Nos Daron.ne.s, “une histoire française”
En Seine-Saint-Denis, l’association Ghett’up publie tout le mois de janvier plusieurs épisodes de Nos daron.ne.s, où dialoguent des parents immigrés avec leurs enfants pour balayer les idées préconçues d’une génération à une autre.
Avec Nos Daron.nes., Ghett’up veut faire témoigner les parents immigrés dont la parole a trop souvent été passée sous silence dans les récits sur l’immigration en France. L’association désire aussi briser le tabou de la transmission et aider les jeunes à se réapproprier cette part de l’histoire pour mieux se construire. Pour Boomer, Ihsane Jamaleddine, chargée de ce projet, nous raconte la naissance de cette web-série documentaire à suivre sur les réseaux sociaux.
Boomer : Vous avez fait le choix de faire dialoguer primo-arrivants et enfants, à contre-courant d’ « un choc intergénérationnel ». Quel état des lieux vous a poussé à porter cette initiative ?
Ihsane : La genèse du projet vient d’un constat simple. Les récits n’étaient pas transmis par ceux qui les ont vécus, les immigrés de la première génération. On a voulu leur donner la parole pour avoir leurs mots, leurs expériences et découvrir un peu plus cette intimité, souvent difficile à percer. Aussi, on a remarqué une absence de dialogues entre les enfants et les parents, marqués par la honte de leur immigration ; ce n’était pas forcément une fierté pour eux de quitter un pays pour un autre. Sur la base de cet état des lieux, nos daron.ne.s étaient l’occasion de tisser ce lien important, source de fierté et de transmission légitime.
Boomer : Quand certains appellent à rompre avec le passé, vous parlez de ce besoin « salvateur » d’être des héritiers. Pour quelle(s) raison(s) ?
Ihsane : L’épopée de nos parents est une histoire française. Il faut sans cesse le rappeler et en être fiers. Accepter leur témoignage permet de se construire et de comprendre qui nous sommes réellement. Avant ce projet, je n’avais que quelques bribes de l’histoire de mes parents et je m’en contentais. Puis j’ai décidé de me poser avec eux pour en savoir plus sur leur histoire ; c’est beaucoup plus clair et sensé dans ma tête. Ça m’a permis de mesurer avec plus de précision leur apport.
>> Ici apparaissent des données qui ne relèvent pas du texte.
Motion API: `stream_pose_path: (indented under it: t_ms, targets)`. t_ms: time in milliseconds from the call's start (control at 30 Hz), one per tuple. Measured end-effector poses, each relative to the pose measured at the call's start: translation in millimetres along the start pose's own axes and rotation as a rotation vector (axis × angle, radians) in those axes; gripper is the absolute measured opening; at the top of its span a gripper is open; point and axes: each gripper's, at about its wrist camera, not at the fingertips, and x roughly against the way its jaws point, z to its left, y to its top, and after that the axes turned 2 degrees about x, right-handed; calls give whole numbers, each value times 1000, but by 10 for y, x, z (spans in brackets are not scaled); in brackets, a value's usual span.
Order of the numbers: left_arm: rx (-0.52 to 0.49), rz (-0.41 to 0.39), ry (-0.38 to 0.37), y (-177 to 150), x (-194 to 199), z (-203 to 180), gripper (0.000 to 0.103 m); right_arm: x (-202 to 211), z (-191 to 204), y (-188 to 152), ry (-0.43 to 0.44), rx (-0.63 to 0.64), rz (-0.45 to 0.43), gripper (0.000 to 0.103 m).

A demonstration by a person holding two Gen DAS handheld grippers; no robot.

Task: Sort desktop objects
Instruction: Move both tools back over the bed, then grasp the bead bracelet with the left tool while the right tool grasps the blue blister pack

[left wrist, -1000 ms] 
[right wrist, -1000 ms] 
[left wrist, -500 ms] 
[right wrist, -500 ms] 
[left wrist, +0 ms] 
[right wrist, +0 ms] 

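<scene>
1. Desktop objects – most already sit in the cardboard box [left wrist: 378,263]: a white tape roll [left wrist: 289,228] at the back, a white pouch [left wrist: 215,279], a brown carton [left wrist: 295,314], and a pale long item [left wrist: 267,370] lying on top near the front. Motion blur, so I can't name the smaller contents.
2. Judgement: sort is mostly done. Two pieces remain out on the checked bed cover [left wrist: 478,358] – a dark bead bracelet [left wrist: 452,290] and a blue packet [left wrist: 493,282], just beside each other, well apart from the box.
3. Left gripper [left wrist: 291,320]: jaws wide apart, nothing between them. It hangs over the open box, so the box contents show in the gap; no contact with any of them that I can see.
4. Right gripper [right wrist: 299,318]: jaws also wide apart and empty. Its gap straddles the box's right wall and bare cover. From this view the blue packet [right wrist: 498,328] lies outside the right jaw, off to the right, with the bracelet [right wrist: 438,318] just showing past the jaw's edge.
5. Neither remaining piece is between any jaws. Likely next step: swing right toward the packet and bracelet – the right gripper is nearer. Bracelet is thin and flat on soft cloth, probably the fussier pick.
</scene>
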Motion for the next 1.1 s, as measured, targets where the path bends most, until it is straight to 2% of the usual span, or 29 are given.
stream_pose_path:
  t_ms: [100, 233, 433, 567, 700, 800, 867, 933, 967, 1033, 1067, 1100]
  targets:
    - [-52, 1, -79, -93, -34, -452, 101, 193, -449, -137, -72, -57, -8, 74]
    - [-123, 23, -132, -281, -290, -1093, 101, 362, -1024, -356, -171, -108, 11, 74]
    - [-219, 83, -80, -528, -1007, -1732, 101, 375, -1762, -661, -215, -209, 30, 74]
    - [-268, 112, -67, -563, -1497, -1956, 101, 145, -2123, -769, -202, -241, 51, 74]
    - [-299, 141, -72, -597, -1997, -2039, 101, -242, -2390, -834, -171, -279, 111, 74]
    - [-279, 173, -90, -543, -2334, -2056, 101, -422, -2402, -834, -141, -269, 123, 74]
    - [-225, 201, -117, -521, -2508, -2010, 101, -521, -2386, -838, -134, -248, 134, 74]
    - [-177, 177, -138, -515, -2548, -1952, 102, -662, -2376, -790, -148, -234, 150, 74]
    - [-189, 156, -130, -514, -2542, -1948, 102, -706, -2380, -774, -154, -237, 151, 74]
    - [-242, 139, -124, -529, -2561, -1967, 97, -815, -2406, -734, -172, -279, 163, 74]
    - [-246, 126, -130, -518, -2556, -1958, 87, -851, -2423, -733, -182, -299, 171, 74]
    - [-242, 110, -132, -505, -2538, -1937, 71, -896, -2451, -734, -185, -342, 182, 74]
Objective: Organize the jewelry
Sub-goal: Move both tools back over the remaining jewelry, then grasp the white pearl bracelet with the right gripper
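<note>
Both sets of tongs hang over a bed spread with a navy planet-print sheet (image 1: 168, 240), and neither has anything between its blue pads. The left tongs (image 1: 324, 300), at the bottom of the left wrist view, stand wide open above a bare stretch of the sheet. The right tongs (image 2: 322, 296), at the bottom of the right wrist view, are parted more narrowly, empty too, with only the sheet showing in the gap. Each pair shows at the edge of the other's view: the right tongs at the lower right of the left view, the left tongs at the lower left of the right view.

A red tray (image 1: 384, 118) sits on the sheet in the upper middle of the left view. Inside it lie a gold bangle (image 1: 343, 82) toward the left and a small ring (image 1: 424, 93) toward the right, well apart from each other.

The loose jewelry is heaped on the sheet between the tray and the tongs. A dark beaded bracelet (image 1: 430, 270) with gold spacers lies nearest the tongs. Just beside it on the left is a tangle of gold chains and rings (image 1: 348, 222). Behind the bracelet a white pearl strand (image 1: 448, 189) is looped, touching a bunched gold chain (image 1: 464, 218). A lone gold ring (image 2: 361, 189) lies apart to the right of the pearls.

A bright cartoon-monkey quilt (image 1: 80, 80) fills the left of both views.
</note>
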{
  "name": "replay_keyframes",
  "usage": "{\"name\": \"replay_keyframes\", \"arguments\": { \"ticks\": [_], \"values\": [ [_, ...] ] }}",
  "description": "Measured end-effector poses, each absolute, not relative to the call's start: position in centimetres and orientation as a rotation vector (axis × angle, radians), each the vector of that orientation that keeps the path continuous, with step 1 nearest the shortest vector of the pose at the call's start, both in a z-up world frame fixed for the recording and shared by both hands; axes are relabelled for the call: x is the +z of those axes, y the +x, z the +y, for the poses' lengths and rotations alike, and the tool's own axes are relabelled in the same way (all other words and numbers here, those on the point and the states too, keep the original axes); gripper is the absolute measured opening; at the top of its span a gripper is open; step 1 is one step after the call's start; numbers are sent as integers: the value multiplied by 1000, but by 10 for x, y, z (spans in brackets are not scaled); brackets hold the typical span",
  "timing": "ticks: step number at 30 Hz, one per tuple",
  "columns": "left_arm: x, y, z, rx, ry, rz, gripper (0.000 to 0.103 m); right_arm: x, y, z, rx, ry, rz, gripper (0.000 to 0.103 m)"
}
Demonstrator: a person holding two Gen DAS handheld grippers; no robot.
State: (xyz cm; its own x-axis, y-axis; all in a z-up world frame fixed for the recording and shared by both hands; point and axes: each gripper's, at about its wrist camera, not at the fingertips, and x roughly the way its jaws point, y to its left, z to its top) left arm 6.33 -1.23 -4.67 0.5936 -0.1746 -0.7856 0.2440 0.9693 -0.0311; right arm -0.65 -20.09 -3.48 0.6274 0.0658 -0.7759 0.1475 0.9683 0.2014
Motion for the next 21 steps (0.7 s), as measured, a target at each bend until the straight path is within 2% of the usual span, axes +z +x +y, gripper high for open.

Boomer : Vous avez aussi mis le doigt sur un tabou, « le poids de l’exil », souvent passé sous silence par la première génération. Pourquoi était-ce important de lever le voile sur ce sujet ?
Ihsane : Il y a une vision très monolithique de l’immigration, enfermée dans une vision économique alors qu’elle recouvre d’autres aspects comme le rappelle notre marraine et historienne Naïma Yahi. Dans le premier épisode, Dany a quitté son pays natal, le Cambodge, pour fuir la guerre. On a aussi pu échanger avec Ahmed qui est venu d’Irak à l’époque pour faire des études d’architecte. C’est important de leur donner leur place et de saluer tous les efforts de reconstruction dans un pays où ils n’avaient plus aucun repère. Avec nos daron.ne.s, nous voulons faire prendre conscience aux enfants de toute cette abnégation pour nous accorder un meilleur avenir. On veut aussi donner aux parents immigrés une image plus juste qu’ils n’ont d’eux-mêmes et qu’il n’y a rien de honteux dans leur parcours. Bien au contraire.
Boomer : Qu’espérez-vous comme suite pour nos daron.ne.s ?
Ihsane : On aimerait bien en faire un documentaire et le diffuser à la télévision. On a un projet de rencontrer des collégiens et des lycéens pour échanger sur les cultures et l’importance d’en savoir plus sur l’histoire de l’immigration de leurs parents ou grands-parents.